- _TASK BRIEF_
Filter this material down to the lines that hold "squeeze", copying each one.
.....
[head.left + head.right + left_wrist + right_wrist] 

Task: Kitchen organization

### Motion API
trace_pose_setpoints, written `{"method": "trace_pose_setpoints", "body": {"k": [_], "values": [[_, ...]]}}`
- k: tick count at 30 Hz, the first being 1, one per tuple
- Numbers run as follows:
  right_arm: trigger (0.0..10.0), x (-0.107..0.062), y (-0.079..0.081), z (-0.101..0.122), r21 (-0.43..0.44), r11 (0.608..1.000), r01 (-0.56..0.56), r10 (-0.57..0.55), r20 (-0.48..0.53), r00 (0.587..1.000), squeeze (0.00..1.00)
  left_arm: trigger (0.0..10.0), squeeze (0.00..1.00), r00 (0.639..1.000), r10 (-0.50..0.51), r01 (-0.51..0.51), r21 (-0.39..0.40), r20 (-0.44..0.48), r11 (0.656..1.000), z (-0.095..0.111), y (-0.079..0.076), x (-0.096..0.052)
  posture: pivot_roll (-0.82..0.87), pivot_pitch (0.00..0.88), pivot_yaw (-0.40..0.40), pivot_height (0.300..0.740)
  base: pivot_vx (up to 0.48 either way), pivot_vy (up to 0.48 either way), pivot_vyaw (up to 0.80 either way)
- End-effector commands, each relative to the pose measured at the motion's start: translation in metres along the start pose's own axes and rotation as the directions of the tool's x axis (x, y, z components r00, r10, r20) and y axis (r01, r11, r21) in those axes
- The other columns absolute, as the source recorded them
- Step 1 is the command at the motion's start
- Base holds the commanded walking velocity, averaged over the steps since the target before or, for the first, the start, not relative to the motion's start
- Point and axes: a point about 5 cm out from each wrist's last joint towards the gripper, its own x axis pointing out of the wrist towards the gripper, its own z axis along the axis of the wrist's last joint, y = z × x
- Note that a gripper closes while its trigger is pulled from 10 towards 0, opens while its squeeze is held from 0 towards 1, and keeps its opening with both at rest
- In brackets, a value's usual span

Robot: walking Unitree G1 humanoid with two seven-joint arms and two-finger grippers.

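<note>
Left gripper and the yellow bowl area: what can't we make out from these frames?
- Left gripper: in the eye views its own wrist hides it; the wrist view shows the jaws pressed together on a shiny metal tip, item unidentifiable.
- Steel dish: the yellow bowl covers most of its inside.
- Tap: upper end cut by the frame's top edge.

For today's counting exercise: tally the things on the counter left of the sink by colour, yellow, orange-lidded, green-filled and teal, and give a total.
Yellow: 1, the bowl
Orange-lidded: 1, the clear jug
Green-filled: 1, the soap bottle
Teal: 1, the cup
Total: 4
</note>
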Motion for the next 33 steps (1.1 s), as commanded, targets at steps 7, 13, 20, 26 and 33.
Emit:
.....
- _EXERCISE SOLUTION_
  right_arm: trigger (0.0..10.0), x (-0.107..0.062), y (-0.079..0.081), z (-0.101..0.122), r21 (-0.43..0.44), r11 (0.608..1.000), r01 (-0.56..0.56), r10 (-0.57..0.55), r20 (-0.48..0.53), r00 (0.587..1.000), squeeze (0.00..1.00)
  left_arm: trigger (0.0..10.0), squeeze (0.00..1.00), r00 (0.639..1.000), r10 (-0.50..0.51), r01 (-0.51..0.51), r21 (-0.39..0.40), r20 (-0.44..0.48), r11 (0.656..1.000), z (-0.095..0.111), y (-0.079..0.076), x (-0.096..0.052)
- Note that a gripper closes while its trigger is pulled from 10 towards 0, opens while its squeeze is held from 0 towards 1, and keeps its opening with both at rest

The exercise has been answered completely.